“I ignored all my body’s warning signals in the name of ‘dedication’ to what I was doing. I had absolutely no idea that this little problem
would in fact threaten my career.”
–Christine Harrison, violinist (The Musician’s Way, p. 238)
We may not like to admit it, but we all have physical limits. And given that music making is so physical, we musicians sometimes exceed our limits, much as dancers and athletes do.
Still, we can prevent minor hurts from escalating into dire injuries, if we’re able to recognize and respond to the body’s warning signs.
Consequences of Ignoring Symptoms
I’ve learned that many musicians don’t appreciate the symptoms of injury. They’ll notice persistent pain in the hand, ringing in the ears, cracking in the voice, or the like, and they’ll push through the problem rather than backing off and seeking aid.
Yet to disregard such warning signs is to invite serious trouble.
As an example, here’s a post that a young violinist wrote on allthingsstrings.com in 2009:
I’m a student violinist and play in my high school orchestra. I have had tendinitis in my right wrist for about a year now. I really can’t rest my wrist for any period of time right now. I have several concerts and at least two upcoming competitions. The pain comes and goes depending on how much I use my wrist, but it never goes away completely. What should I do? Heather
I hope that things turned out well for Heather. But I suspect that her formidable injury could have been averted if she had known what to do when she felt that first ache.
And what about her priorities? After a year of pain (a year!), she thought that her upcoming performances were more important than her health. It also appears that she didn’t know how to access local help.
We musicians need to be far more adept at caring for our wellbeing. All of us, students and veterans alike, should understand the causes and symptoms of injuries and be equipped to respond prudently when trouble knocks.
Plus, we must make wellness a priority because when we become unwell, our music making comes to a halt.
A 3-Step Response to Symptoms
Typical symptoms include pain, odd sensations such as tingling or numbness, fatigue, loss of control, hoarseness, and ringing or buzzing in the ears.
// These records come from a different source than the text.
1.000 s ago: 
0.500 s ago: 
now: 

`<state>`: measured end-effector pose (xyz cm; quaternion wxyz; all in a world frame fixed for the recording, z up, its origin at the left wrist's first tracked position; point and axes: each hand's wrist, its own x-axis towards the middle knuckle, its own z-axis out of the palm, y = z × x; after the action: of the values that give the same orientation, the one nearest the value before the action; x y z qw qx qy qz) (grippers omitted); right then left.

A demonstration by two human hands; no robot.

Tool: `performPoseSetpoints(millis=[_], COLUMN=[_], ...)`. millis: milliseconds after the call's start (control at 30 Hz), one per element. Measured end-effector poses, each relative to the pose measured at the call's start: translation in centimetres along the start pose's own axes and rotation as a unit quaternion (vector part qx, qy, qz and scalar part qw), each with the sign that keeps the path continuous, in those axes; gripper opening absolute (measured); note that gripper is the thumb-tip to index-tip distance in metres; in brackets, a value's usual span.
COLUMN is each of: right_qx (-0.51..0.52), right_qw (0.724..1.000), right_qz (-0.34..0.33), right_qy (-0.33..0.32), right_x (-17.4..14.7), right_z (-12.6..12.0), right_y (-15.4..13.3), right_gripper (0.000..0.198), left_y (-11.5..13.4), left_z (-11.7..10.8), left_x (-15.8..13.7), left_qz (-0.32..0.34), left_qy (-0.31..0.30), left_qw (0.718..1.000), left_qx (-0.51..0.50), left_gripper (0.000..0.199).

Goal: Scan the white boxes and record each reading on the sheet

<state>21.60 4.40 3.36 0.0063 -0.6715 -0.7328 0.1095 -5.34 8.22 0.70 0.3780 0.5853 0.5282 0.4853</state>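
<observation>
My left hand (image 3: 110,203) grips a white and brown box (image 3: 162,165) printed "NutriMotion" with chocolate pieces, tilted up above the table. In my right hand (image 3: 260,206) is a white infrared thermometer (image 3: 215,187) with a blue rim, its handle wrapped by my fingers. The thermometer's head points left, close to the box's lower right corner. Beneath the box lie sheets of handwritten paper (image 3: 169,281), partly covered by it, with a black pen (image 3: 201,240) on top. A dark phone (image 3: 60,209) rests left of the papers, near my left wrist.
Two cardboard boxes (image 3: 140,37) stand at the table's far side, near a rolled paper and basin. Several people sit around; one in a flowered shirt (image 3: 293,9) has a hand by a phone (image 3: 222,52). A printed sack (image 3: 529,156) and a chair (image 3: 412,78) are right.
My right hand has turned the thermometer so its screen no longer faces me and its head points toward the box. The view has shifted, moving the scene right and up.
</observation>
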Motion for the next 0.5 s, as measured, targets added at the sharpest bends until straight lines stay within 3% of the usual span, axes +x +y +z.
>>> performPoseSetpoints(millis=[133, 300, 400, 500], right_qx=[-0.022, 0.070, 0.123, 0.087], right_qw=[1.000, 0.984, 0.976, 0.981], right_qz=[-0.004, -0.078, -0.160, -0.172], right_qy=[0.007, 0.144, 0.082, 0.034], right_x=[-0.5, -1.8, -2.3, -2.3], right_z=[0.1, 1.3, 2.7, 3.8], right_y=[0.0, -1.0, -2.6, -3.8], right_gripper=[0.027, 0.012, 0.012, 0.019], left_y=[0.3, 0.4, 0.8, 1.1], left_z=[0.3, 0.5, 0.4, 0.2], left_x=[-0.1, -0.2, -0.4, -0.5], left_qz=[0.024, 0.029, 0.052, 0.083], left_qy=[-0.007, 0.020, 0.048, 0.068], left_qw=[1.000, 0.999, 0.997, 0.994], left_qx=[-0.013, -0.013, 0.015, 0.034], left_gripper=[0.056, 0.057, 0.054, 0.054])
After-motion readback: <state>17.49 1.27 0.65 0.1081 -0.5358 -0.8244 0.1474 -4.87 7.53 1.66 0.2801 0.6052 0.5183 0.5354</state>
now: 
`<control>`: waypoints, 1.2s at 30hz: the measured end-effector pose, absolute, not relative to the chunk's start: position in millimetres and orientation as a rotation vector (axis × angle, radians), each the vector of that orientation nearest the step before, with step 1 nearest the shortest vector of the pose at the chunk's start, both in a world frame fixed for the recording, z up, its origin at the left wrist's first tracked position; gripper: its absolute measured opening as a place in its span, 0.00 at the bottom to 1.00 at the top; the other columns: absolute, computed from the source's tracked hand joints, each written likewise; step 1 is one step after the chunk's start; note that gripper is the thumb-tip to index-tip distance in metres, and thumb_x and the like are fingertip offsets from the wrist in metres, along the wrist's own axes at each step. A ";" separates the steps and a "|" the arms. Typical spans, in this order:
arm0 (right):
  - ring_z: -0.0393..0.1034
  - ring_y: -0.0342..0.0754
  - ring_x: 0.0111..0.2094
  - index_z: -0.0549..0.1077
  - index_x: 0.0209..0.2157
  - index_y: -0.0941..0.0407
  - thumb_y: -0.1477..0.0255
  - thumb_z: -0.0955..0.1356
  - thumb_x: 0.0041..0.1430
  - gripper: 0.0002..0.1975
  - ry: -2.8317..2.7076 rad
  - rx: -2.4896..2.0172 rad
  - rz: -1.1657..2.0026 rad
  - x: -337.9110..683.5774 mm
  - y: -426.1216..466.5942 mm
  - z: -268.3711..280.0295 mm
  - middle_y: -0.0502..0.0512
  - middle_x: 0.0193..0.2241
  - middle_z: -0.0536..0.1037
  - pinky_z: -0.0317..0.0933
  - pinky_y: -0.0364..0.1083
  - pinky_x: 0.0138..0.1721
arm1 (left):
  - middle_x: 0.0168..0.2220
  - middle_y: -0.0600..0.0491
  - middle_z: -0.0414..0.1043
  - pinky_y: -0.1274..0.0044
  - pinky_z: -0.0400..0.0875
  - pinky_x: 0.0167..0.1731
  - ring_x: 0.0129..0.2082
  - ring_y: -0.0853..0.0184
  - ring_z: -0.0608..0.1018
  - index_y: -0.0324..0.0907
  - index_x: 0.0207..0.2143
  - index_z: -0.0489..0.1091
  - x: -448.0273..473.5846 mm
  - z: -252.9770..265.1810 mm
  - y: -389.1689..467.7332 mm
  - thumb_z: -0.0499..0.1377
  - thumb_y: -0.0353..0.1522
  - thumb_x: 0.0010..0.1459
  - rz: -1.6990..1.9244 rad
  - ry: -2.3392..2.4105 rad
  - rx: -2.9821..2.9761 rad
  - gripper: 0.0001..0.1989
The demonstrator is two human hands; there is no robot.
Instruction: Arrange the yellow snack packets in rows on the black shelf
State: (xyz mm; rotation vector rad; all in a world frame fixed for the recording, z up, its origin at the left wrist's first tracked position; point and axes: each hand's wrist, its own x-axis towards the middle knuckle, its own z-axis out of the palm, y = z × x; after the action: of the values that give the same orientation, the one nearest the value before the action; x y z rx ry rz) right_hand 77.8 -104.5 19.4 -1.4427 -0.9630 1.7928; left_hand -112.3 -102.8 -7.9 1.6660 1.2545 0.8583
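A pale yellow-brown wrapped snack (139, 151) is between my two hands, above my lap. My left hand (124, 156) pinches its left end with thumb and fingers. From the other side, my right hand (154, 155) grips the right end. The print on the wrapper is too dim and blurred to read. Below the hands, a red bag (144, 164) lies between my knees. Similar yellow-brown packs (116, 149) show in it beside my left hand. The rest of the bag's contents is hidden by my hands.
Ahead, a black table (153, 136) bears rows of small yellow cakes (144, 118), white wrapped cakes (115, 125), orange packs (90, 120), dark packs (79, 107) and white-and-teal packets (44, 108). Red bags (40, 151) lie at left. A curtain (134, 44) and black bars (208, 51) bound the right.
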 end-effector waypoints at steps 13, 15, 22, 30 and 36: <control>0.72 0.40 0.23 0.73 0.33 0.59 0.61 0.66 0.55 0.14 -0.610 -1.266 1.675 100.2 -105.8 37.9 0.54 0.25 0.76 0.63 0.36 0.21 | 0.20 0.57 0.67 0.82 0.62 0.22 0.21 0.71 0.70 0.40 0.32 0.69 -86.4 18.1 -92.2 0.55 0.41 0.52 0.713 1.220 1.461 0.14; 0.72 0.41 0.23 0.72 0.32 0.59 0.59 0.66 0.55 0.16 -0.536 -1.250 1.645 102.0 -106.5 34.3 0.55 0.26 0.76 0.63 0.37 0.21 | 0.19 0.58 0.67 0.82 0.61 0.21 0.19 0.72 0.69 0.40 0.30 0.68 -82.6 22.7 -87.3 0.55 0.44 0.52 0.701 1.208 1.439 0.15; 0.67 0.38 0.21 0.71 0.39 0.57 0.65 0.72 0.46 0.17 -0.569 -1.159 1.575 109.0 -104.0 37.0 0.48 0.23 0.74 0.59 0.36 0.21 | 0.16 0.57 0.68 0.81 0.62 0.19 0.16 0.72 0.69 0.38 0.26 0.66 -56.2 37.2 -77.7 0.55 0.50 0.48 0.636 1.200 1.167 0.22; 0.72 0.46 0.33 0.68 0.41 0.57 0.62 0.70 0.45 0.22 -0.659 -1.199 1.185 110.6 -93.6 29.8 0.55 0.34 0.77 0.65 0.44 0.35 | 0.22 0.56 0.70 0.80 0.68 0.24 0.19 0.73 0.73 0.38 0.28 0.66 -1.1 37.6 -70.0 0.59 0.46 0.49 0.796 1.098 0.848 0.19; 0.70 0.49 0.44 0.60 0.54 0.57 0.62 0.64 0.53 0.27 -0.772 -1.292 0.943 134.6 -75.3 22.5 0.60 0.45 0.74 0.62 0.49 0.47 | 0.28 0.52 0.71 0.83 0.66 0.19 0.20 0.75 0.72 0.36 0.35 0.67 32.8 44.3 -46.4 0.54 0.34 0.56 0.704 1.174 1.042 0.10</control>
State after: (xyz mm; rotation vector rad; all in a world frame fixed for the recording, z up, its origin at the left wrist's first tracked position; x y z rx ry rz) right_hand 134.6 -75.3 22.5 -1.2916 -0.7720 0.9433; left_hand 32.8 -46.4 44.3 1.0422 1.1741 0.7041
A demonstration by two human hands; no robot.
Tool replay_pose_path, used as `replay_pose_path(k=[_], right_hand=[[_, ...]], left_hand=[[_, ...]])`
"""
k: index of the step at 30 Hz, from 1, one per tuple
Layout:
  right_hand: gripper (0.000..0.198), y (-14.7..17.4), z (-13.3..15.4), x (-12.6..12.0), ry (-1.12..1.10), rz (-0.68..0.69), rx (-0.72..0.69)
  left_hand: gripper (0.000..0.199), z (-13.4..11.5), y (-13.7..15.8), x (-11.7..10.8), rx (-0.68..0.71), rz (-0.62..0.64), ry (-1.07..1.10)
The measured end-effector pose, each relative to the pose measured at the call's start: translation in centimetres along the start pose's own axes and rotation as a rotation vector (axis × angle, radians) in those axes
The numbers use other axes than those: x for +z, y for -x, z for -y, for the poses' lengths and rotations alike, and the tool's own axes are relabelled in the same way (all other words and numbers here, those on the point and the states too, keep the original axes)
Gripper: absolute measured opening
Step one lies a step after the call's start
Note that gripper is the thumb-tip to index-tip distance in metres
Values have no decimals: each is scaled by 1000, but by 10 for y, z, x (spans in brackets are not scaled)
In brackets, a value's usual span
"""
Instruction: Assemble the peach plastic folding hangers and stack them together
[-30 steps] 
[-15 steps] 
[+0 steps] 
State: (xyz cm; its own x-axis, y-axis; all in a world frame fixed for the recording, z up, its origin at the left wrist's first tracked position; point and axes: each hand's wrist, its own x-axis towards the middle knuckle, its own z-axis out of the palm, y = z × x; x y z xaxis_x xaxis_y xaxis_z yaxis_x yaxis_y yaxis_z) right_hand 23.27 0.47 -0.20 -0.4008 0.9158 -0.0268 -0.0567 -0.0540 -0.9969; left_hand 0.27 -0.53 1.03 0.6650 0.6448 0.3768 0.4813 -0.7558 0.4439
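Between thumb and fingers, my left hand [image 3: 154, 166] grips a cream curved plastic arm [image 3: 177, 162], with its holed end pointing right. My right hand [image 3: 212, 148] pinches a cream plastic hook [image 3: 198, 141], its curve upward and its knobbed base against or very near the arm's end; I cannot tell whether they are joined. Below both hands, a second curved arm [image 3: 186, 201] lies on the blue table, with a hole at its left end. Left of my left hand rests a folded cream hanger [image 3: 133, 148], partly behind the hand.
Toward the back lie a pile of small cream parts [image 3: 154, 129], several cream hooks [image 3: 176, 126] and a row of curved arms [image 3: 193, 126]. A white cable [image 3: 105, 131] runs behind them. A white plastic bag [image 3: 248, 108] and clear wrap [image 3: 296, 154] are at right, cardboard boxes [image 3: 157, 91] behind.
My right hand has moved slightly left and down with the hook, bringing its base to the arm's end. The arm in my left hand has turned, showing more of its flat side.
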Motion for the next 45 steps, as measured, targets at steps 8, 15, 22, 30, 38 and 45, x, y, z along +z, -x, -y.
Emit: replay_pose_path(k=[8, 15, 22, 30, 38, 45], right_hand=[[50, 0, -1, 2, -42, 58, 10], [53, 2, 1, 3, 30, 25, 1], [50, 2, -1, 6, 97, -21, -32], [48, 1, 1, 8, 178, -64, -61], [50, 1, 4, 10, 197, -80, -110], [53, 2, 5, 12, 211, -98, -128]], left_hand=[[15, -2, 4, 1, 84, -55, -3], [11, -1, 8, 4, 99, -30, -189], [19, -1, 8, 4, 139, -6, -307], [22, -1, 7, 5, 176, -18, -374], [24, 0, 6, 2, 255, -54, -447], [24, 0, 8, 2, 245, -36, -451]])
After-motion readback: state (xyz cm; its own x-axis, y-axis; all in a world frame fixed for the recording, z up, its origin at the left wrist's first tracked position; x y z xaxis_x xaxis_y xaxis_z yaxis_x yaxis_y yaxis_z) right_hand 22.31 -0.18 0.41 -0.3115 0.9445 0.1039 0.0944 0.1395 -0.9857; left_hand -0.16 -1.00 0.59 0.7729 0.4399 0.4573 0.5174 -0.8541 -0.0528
Such warning signs may turn up in varying levels of intensity, but when they persist, we should take three steps:
1) Stop. 2) Rest. 3) Get help.
That is, we should cease playing or singing, curtail hand, embouchure, or voice-intensive tasks, and seek help from teachers and medical experts.
Musical authorities can commonly be found at conservatories and university music departments. Medical help can be accessed at campus health centers, from physicians, and, in particular, from arts medicine specialists, who practice in many urban areas.
Of course, this simple-sounding recipe isn’t always easy to follow.
For instance, ensemble members might be counting on a hurting musician to perform at a high-paying show. In such a situation, a performer needing rest might see no option but to carry on.
Nevertheless, when symptoms loom, skilled helpers can aid performers to come up with various accommodations, many of which allow for degrees of practice and performance.
A violinist experiencing her first occurrence of wrist pain, let’s say, might be advised to begin treatment with a physical therapist, take lessons from an Alexander technique teacher to gain ease in her playing, and participate in portions of rehearsals and performances with a substitute covering some of her duties.
But that’s just one scenario – we don’t have room here to sort through dozens of others. What we need to remember is that symptoms call for actions, and we shouldn’t try to go it alone.
Prompt Action Brings Rapid Recovery
The good news is that when symptoms are caught early, most musicians can carry out ‘relative rest,’ make modifications to their habits, and gradually return to full-time performing without any detrimental effects.
Conversely, the longer symptoms are ignored, the more severe an injury tends to become and the more protracted the recovery period will be.
Occasionally, musicians who overlook warning signs for years learn that full recovery isn’t possible, as is the case with hearing loss, which is permanent.
* * *
In the past, performers and arts institutions often behaved as if musicians were indestructible. Groups would rehearse nonstop and at earsplitting sound levels; freelancers would gig incessantly and be struck down by strain and overuse.
I hope that present-day musicians will heed the lessons of the past and put health promotion front and center.
Chapters 12 & 13 of The Musician’s Way spell out comprehensive strategies whereby we can promote health, prevent injuries, and deal wisely with symptoms.